> **BRIEF**:
Look through the data for the string "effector". Copy every line where it is found.

%%

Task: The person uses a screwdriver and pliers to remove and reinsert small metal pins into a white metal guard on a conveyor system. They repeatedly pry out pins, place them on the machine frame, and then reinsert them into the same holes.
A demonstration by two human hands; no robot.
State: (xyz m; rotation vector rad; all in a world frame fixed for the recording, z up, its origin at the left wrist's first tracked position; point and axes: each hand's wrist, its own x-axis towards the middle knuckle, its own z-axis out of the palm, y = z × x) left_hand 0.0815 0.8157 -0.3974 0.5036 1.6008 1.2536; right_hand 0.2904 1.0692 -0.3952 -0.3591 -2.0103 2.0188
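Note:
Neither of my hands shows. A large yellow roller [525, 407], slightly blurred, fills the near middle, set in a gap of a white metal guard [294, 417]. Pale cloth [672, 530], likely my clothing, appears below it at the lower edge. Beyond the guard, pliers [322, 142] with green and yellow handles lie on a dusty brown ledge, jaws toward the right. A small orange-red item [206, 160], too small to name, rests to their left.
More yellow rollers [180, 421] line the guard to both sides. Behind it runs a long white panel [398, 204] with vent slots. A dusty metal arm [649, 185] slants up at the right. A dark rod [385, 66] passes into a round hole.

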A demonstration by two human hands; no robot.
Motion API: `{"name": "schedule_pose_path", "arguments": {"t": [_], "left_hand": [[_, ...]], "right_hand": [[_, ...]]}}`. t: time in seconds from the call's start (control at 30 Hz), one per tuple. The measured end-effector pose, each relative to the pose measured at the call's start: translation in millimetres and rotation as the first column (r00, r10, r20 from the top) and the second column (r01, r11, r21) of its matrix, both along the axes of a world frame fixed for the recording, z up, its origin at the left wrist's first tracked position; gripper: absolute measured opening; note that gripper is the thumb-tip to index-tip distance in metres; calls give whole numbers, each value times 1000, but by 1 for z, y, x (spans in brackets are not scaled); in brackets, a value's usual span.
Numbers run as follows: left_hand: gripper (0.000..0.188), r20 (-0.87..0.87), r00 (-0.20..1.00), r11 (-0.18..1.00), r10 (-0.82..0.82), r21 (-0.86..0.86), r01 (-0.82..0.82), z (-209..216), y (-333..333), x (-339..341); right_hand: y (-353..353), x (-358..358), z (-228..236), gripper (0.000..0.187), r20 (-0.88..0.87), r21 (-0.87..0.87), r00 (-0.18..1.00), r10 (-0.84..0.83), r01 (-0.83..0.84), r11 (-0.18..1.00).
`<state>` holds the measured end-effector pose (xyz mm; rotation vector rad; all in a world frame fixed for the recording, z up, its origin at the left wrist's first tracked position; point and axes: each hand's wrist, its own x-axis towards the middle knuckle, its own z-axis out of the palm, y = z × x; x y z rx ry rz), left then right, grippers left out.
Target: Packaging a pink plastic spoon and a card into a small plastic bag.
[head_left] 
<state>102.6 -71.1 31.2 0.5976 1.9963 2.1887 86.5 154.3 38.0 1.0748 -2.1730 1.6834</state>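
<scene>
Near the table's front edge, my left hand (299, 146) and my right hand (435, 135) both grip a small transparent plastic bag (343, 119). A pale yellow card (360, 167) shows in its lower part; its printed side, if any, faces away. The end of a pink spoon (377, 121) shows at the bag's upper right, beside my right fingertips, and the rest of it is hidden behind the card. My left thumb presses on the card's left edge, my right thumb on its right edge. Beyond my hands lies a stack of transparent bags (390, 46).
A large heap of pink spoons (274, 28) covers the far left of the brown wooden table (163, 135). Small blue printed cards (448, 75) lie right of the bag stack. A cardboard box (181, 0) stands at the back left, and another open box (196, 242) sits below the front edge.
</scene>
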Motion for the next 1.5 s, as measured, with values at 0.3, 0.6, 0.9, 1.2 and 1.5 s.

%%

> **ANSWER TO THIS EXERCISE**:
Motion API: `{"name": "schedule_pose_path", "arguments": {"t": [_], "left_hand": [[_, ...]], "right_hand": [[_, ...]]}}`. t: time in seconds from the call's start (control at 30 Hz), one per tuple. The measured end-effector pose, each relative to the pose measured at the call's start: translation in millimetres and rotation as the first column (r00, r10, r20 from the top) and the second column (r01, r11, r21) of its matrix, both along the axes of a world frame fixed for the recording, z up, its origin at the left wrist's first tracked position; gripper: absolute measured opening; note that gripper is the thumb-tip to index-tip distance in metres; calls give whole numbers, each value times 1000, but by 1 for z, y, x (spans in brackets are not scaled); in brackets, a value's usual span.
`<state>` holds the measured end-effector pose (xyz mm; rotation vector rad; all in a world frame fixed for the recording, z up, its origin at the left wrist's first tracked position; point and axes: each hand's wrist, its own x-axis towards the middle knuckle, its own z-axis out of the palm, y = z × x; x y z rx ry rz), left then right, grippers left out.

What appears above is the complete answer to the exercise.